When working with message queue workers (like RabbitMQ consumers), you might encounter situations where immediate restarts aren't ideal. Supervisord's default behavior is to restart processes immediately after they exit, which can cause:
- Resource contention if the worker needs time to release connections
- Message processing storms when many messages are queued
- Potential race conditions in distributed systems
The startsecs
parameter in your program configuration controls how long supervisord waits before considering a started process as "successfully started". However, we can creatively use this for our delay purpose:
[program:my_worker]
command=/path/to/your/worker
autostart=true
autorestart=true
startsecs=5 ; Wait 5 seconds before considering start successful
For more sophisticated control, combine these parameters:
[program:delayed_worker]
command=/path/to/worker
autostart=true
autorestart=true
startretries=3
startsecs=10
stopwaitsecs=15
exitcodes=0,2
Sometimes it's cleaner to handle the delay within your worker code. Here's a Python example:
import time
import sys
def main():
try:
# Your normal worker logic here
process_messages()
except Exception as e:
print(f"Error occurred: {e}", file=sys.stderr)

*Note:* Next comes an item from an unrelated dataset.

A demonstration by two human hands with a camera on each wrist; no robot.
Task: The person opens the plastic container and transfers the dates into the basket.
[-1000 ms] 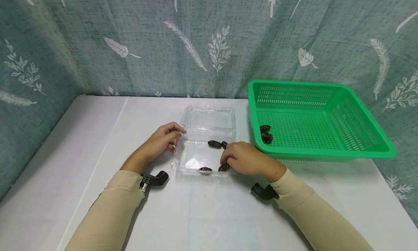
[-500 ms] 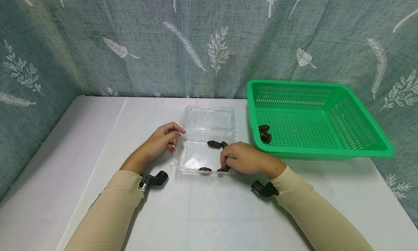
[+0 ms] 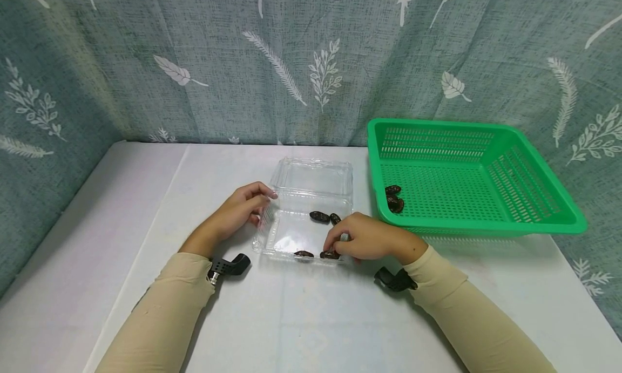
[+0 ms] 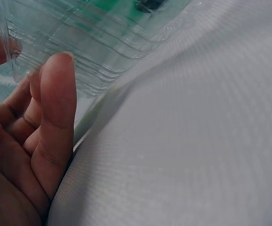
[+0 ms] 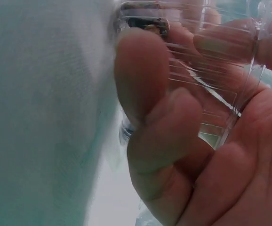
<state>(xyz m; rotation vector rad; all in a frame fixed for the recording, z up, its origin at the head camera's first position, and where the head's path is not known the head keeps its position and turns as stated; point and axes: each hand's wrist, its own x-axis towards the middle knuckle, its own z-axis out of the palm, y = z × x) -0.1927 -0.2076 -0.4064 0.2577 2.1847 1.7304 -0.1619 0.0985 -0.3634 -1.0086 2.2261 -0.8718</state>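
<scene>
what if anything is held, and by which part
The left hand holds the clear container by its left edge; the right hand touches a date, its grip unclear.

This appears to be a small curtained corner fitted out for tabletop hand work; whether it belongs to a home or a workroom cannot be told. A grey-green curtain (image 3: 218, 65) printed with white leaves fills the upper frame and comes down both sides, turning a corner at left. A white-covered bench (image 3: 291, 335) spans the lower frame. The plastic basket (image 3: 447, 195) at right and clear box (image 3: 291, 230) at centre are ordinary household wares, while black wrist fittings (image 3: 232, 265) suggest a recording setup.
</scene>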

time.sleep(10) # Wait 10 seconds before exiting
sys.exit(1) # Non-zero exit triggers supervisord restart
if __name__ == "__main__":
main()
For maximum flexibility, create a wrapper script that handles the delay:
#!/bin/bash
# Worker process
/path/to/real/worker "$@"
exit_code=$?
# Only sleep if the exit was non-zero
if [ $exit_code -ne 0 ]; then
sleep 15
fi
exit $exit_code
Then configure supervisord to use the wrapper:
[program:wrapped_worker]
command=/path/to/wrapper_script.sh
When implementing restart delays, ensure proper logging:
[program:logged_worker]
command=/path/to/worker
stdout_logfile=/var/log/worker.out.log
stderr_logfile=/var/log/worker.err.log
stdout_logfile_maxbytes=50MB
stdout_logfile_backups=10
When managing worker processes that consume RabbitMQ messages, you might encounter situations where immediate restarts aren't desirable. Supervisord's default behavior is to restart processes immediately after they exit (when autorestart=true
), which can lead to:
- Resource contention if the worker exits due to temporary system load
- Message processing storms when workers fail frequently
- Inefficient backoff patterns during temporary outages
Supervisord provides two key configuration parameters to control restart timing:
[program:my_worker]
command=/path/to/worker_script.py
autorestart=true
startsecs=10 ; Wait 10 seconds before considering start successful
startretries=3 ; Number of serial failure attempts before giving up
However, this doesn't fully solve our problem - we need to add a delay between restart attempts.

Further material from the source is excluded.